Но он ушел от обыденности, прекрасной и скучной обыденности этого мира в другую реальность, и не вернулся назад, ибо и более мощный интеллект иногда сходит с ума, если познает мир не через себя, не внутри себя, а изменяя объект, его естественное жизнеположение, разбивая при этом нос, душу, сердце и просто жизнь. Так идеалы, разбиваясь о жизнь, гибнут, губя жизнь и рождая от этого новую жизнь и новые идеалы. «Смертью смерть поправ».
В наших деревнях, мне кажется, больше вечности, чем в городах. Хотя мне без города уже жить невозможно: вечность пугает, а суета привлекает, и привлекает, очевидно, призрачными надеждами.
Наслаждение и страдание – вот и вся философия жизни. Искусство же – это коромысло, соединяющее эти два начала на плечах любви и ненависти, да еще смех – искрометный, блестящий смех.
Особенно неприятны мне те люди, которые, зная, что они некрасивы, стараются еще больше (на людях) усилить эти качества, играть на них, выставлять на обозрение себя в дурацком, вульгарном виде, отчего становится не смешно, а только стыдно. Пример: эстрадное шоу толстяков и толстух, гримасы раскрашенных педрил и лесбиянок, кривляние лилипутов или горбунов, ужимки площадных шутов и скоморохов. Жалкое ерничанье и фиглярство, говорящее об уродливости не только тела, но и души.
Три ваучера семьи я продал за три килограмма докторской колбасы (такова была их уличная стоимость).
Сначала надо было акционировать предприятия. Потом не платить заработную плату простым рабочим (верхушка администрации при этом себе хорошо платила). И голодный раб продавал по дешевке акции своим директорам. Те стали владельцами предприятий. Могли их перепродать. А кто имел какой-то капитал и в застойное время, тот тоже смог приобрести выгодные акции. Вот и все. Вот и шоковая терапия. Вот – девяносто процентов населения обворованных и нищих. О какой же морали и нравственности в данном случае можно говорить? Это не демократия – это плутократия с ее институтами наемных убийц. То есть – «будешь возникать – убьют и никто не узнает, кто убил».
Вот так-то, господа Гайдары.
Русская литература делится на два рукава, на два ручья: натурально-здоровый (Аксаков, Пушкин, Лесков, Тургенев, Пришвин) и идеально-больной (Гоголь, Лермонтов, Достоевский, Белый, Блок) и т. д.
Третий же путь, объединяющий и завершающий мощную эпоху русской литературы и эти два начала:
Платонов и Базунов – совершенно непохожие друг на друга художники.
Однажды проснулся и понял, что моя жизнь внешняя будет проходить между домом и работой.

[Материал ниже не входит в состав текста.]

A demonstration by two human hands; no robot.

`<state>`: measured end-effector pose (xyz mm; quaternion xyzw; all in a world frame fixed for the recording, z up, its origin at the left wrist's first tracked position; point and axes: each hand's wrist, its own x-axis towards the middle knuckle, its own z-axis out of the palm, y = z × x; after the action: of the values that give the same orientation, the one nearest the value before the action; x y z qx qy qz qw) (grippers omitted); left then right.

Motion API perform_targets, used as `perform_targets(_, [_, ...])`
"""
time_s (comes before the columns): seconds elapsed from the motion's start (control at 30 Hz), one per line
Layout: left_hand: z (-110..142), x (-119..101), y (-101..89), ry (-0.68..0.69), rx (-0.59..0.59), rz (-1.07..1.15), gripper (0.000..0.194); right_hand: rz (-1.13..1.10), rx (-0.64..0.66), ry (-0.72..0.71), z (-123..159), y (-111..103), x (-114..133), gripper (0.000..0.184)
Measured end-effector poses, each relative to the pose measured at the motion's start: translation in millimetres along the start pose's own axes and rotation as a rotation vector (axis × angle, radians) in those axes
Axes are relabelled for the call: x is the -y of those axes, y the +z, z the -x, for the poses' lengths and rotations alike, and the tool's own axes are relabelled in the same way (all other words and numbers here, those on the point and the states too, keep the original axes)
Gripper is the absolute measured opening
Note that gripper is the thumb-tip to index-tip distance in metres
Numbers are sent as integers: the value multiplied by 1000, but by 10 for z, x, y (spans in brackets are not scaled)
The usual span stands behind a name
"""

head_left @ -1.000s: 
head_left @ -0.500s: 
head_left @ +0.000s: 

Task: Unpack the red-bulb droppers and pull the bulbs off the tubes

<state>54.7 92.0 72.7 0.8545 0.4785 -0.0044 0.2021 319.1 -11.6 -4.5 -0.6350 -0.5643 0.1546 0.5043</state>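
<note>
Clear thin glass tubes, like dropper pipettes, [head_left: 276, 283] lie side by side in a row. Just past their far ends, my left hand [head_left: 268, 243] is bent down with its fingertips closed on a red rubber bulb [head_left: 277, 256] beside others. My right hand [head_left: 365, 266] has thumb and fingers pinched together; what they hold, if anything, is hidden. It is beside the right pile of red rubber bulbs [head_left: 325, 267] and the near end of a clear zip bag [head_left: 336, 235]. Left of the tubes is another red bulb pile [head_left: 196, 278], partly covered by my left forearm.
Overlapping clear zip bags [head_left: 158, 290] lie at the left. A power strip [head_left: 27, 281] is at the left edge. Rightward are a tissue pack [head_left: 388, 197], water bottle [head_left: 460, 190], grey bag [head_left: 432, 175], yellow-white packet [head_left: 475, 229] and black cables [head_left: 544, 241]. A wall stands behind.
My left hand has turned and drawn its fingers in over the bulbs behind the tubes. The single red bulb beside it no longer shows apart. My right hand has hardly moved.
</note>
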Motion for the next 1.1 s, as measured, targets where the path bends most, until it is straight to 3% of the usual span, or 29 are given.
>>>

И никуда не деться, никуда не уехать. И надо ли куда-нибудь уезжать?
В Лермонтове помимо души юношеской, идеальной «сидел» (вторая половина души) какой-то темный старичок, какой-то ослабляющий жизнь эстетик. Но сколько гениальной позы, сколько европейского литературного чувствования и таланта! И еще – душа бедная, детская, плачущая и одинокая… И еще мечты о прекрасном не только на Небе, но и на Земле, и понимание, что этого никогда не будет. Когда я его читаю, я ему по-хорошему завидую и его очень, очень жалею. Хочется обнять его и по-братски сказать: «Ну что ты, Миша, брось ты печалиться, все будет хорошо, все будет прекрасно».
Знаю и о другом «Мише», который с презрением и бешенством оттолкнул бы меня в сторону и прошел бы аристократически гордо мимо.
Жаль его, очень жаль. Россию того времени не жаль, Пушкина не жаль, а его жаль. Ведь никак не мог соединить жизнь с идеалами – умная головушка мешала.
У пьяного и влюбленного душа тираническая – так утверждает Платон. И у восточного человека, отягощенного своей плотью (ест животную, насыщенную болью и кровью, пищу). Нечто подобное я заметил у моего знакомого, толстого, стареющего еврея, который, что называется, хочет, но не может, а потому раздражен и завистлив, важен и подозрителен, вспыльчив и тираничен. Жизнь утекает, скоро смерть, нет внешнего успеха, и потому ему все кажется, что во всем виновата эта страна и, разумеется, антисемиты. Не знаешь иногда, как с ним себя вести, что говорить и как поступать. Стараешься цензурировать речь, боишься чем-то задеть его (по его мнению). В противном случае увидишь звериный оскал и готовность к драке. Попробуй допусти такого к власти – зарежет, обязательно зарежет. А если не зарежет, то обязательно сгноит в тюрьме. При этом припомнив, не ты ли, мол, сорок лет тому назад что-то про евреев недоброе сказал? Отвечай, Алексеев!
В юности хочется раствориться в прекрасных звуках, в зрелости создавать нечто прекрасное.